▶ _PROBLEM_: Restate word for word the lines of the entries below, starting with the line that holds "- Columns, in" and ending with the line that holds "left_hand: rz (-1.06", and no others.
● ● ●
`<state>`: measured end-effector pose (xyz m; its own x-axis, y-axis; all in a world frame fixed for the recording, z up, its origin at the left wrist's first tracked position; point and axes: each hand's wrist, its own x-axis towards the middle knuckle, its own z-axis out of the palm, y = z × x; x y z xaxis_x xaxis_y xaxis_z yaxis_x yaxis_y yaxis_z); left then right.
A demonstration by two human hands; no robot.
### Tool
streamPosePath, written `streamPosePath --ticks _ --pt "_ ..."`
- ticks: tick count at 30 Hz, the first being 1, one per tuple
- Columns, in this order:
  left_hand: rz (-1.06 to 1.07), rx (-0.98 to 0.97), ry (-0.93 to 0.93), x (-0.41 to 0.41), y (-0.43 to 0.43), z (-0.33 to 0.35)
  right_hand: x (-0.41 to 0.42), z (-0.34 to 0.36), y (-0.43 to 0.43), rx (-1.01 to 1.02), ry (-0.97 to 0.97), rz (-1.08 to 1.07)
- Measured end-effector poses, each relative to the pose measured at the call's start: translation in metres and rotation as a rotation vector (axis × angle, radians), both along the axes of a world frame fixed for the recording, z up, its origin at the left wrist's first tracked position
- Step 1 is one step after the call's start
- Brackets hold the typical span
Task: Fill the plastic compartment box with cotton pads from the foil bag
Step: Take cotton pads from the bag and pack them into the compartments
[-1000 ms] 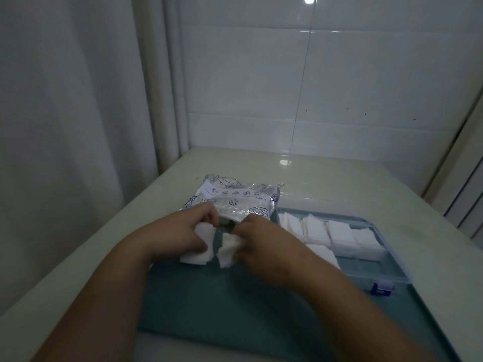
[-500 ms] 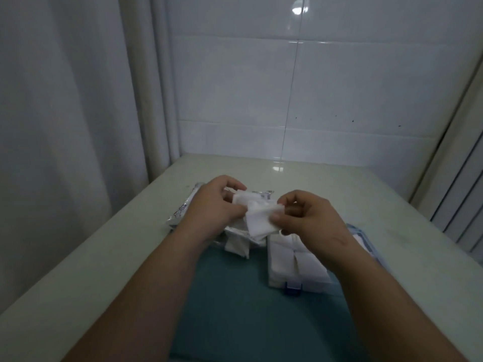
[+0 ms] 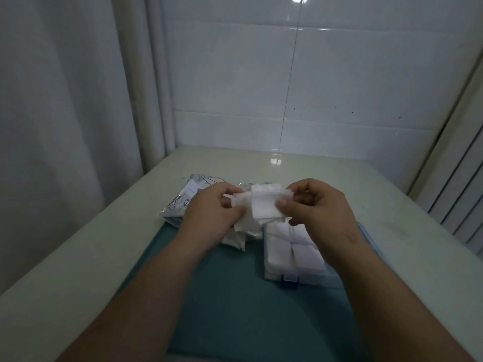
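Small stack of cotton pads (image 3: 264, 207) is up in the air between both hands, above the far end of the plastic compartment box (image 3: 277, 276). Left hand (image 3: 211, 215) pinches the stack's left edge, right hand (image 3: 318, 205) pinches the right edge with the thumb on top; fingers (image 3: 283, 205) curled tight on both sides. More loose pads (image 3: 236, 237) sit bunched under the left hand, at the mat's far edge. The box lies on the teal mat (image 3: 235, 309), right of centre, and the compartments in view are packed with white pads; the right forearm hides the rest. Foil bag (image 3: 180, 202) lies flat behind the left hand, partly hidden by it. Mat, bag and box are all on the pale desk (image 3: 78, 257). White tiled wall (image 3: 339, 87) behind, curtain (image 3: 65, 100) to the left.
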<state>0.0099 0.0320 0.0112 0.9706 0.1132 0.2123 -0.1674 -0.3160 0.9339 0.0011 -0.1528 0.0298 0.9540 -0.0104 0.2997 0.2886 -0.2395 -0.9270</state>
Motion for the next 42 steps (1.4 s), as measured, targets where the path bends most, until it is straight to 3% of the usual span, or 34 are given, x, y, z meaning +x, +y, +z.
streamPosePath --ticks 16,21,24,32,42 --pt "-0.288 -0.459 0.123 0.0 -0.007 0.003 0.005 -0.009 0.001 -0.167 0.01 -0.03" --pt "-0.203 -0.358 0.114 -0.002 -0.008 0.001 0.004 -0.007 0.004 -0.195 -0.002 -0.004" --pt "-0.192 -0.406 0.148 0.0 -0.007 0.001 0.003 -0.008 0.004 -0.202 0.014 0.012" --pt "-0.089 -0.456 0.126 0.009 -0.006 -0.006 0.004 -0.003 -0.005 0.157 0.158 0.077" --pt "-0.095 -0.448 0.115 0.008 -0.007 -0.005 0.004 -0.006 -0.001 0.15 0.173 0.106"
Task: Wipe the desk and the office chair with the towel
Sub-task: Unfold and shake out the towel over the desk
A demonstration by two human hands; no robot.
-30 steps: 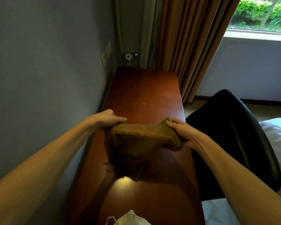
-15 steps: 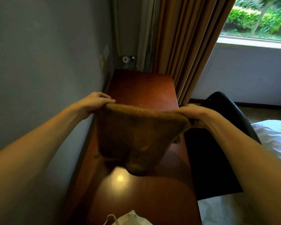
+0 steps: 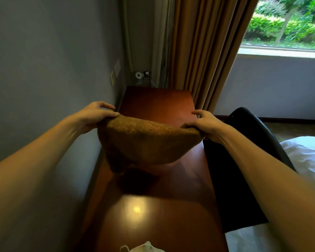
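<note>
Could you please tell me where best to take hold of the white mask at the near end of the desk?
Probably by its ear loop, pinched from above on the left: the thin loop lies clear of the mask body, flat on the desk.

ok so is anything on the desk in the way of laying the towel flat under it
Nothing visible. The left hand and the right hand hold the towel over a bare stretch of desk. The only item on it is a white mask at the near edge, clear of the towel.
</note>
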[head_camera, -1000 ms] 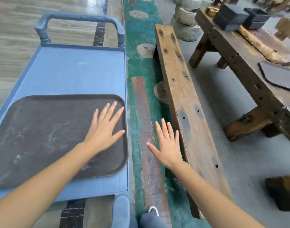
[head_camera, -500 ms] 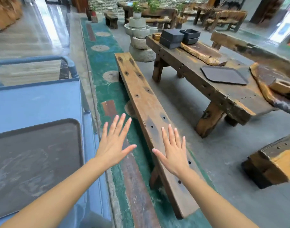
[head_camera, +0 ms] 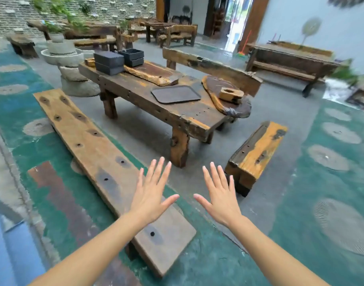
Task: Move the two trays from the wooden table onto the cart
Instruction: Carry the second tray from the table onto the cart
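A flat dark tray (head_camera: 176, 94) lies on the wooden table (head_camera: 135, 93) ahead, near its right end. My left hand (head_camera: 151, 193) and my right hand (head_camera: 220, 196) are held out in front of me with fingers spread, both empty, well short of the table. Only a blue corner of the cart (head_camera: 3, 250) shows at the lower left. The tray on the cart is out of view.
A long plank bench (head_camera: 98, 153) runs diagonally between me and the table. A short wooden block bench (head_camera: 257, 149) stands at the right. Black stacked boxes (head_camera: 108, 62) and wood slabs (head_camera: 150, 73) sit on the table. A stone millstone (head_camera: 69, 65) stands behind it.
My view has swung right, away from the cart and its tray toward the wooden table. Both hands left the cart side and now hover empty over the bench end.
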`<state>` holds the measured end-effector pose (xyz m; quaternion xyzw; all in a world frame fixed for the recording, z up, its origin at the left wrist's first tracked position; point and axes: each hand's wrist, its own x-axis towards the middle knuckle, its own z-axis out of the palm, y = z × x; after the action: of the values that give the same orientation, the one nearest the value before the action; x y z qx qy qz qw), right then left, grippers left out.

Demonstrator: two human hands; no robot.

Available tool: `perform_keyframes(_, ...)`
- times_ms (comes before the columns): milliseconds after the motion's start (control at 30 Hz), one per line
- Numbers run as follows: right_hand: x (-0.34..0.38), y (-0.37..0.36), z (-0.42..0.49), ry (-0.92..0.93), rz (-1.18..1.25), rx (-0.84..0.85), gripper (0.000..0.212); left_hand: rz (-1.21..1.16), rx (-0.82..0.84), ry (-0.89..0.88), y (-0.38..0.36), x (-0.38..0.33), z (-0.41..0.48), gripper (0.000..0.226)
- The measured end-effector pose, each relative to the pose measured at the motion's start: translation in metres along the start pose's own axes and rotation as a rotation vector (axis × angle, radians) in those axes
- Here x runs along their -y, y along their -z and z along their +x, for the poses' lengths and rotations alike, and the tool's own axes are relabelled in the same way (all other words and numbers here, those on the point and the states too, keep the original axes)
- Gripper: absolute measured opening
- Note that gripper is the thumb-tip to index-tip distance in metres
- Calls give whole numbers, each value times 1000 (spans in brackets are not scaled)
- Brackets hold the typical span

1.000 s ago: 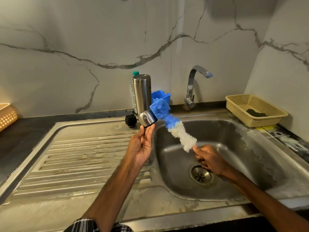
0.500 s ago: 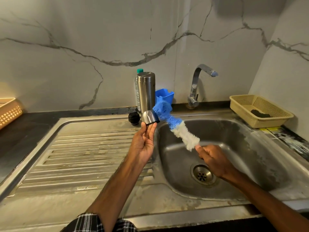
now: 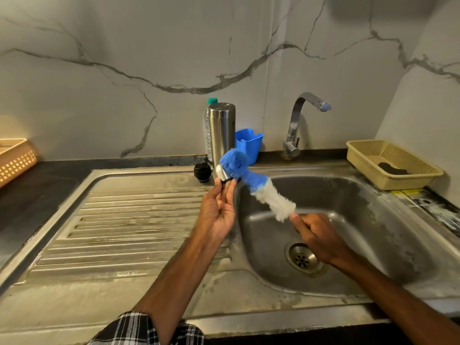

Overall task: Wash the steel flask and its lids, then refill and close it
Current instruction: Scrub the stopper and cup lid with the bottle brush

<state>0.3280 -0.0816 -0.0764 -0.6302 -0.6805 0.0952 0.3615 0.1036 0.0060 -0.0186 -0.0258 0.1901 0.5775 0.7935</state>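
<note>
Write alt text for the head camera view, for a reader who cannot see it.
A left hand holds a small steel lid at the sink rim while the right hand presses the blue head of a brush against it. Behind, the steel flask stands by the wall, a black cap at its foot, the tap to its right.

Just behind the left grip [image 3: 219, 207] on the steel lid [image 3: 220, 172], the steel flask [image 3: 221, 133], black stopper [image 3: 202, 172] and blue tub [image 3: 250, 145] block the way. To its left the draining board [image 3: 124, 232] offers open room. To its right the brush [image 3: 276, 202] slants across above the sink basin [image 3: 361, 232].
</note>
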Motion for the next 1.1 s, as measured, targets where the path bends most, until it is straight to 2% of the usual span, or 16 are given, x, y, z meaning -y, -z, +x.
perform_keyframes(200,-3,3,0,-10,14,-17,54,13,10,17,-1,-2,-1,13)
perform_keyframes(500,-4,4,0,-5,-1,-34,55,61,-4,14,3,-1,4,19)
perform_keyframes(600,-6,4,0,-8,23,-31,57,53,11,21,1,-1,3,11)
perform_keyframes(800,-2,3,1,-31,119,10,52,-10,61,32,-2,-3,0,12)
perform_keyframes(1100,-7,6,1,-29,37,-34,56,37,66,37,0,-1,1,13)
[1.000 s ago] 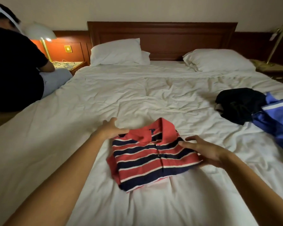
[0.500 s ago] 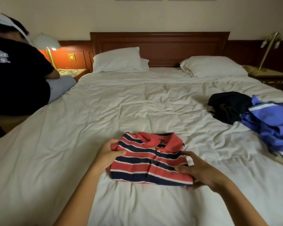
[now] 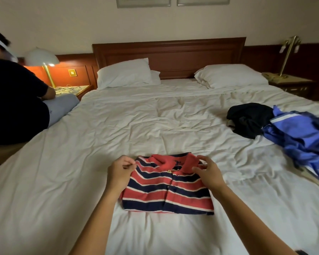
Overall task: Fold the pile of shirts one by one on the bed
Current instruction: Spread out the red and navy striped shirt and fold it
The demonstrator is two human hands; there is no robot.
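A lit bedside lamp (image 3: 41, 57) glows beside a dark wooden headboard (image 3: 168, 56) and white pillows (image 3: 124, 73) beneath a cream wall (image 3: 63, 21) with framed pictures (image 3: 143, 1).

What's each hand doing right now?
Left hand: pinches the striped shirt at its left shoulder.
Right hand: fingers pinch the shirt's collar.

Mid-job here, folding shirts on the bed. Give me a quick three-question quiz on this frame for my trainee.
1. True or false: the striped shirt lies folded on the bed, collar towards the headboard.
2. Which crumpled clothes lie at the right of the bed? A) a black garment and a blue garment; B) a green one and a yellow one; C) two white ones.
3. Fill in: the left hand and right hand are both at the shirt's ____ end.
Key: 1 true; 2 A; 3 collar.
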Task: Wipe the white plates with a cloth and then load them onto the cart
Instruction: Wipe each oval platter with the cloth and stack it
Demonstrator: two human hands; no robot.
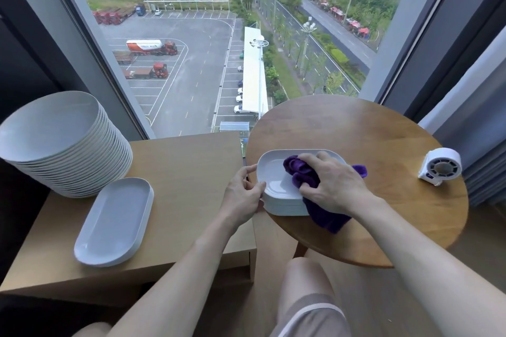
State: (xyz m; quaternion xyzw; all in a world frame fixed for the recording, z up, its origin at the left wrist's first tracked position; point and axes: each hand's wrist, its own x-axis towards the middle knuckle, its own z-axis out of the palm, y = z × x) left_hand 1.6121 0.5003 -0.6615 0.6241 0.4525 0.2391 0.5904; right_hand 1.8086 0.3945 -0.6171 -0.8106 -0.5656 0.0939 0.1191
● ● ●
▶ _PROBLEM SOLUTION_:
- Columns, in this order:
  left_hand: rz (-1.06 to 1.07), rx (-0.98 to 0.97), ry (-0.93 to 0.93), x (-0.41 to 0.41), y (-0.43 to 0.43), z (-0.33 to 0.35)

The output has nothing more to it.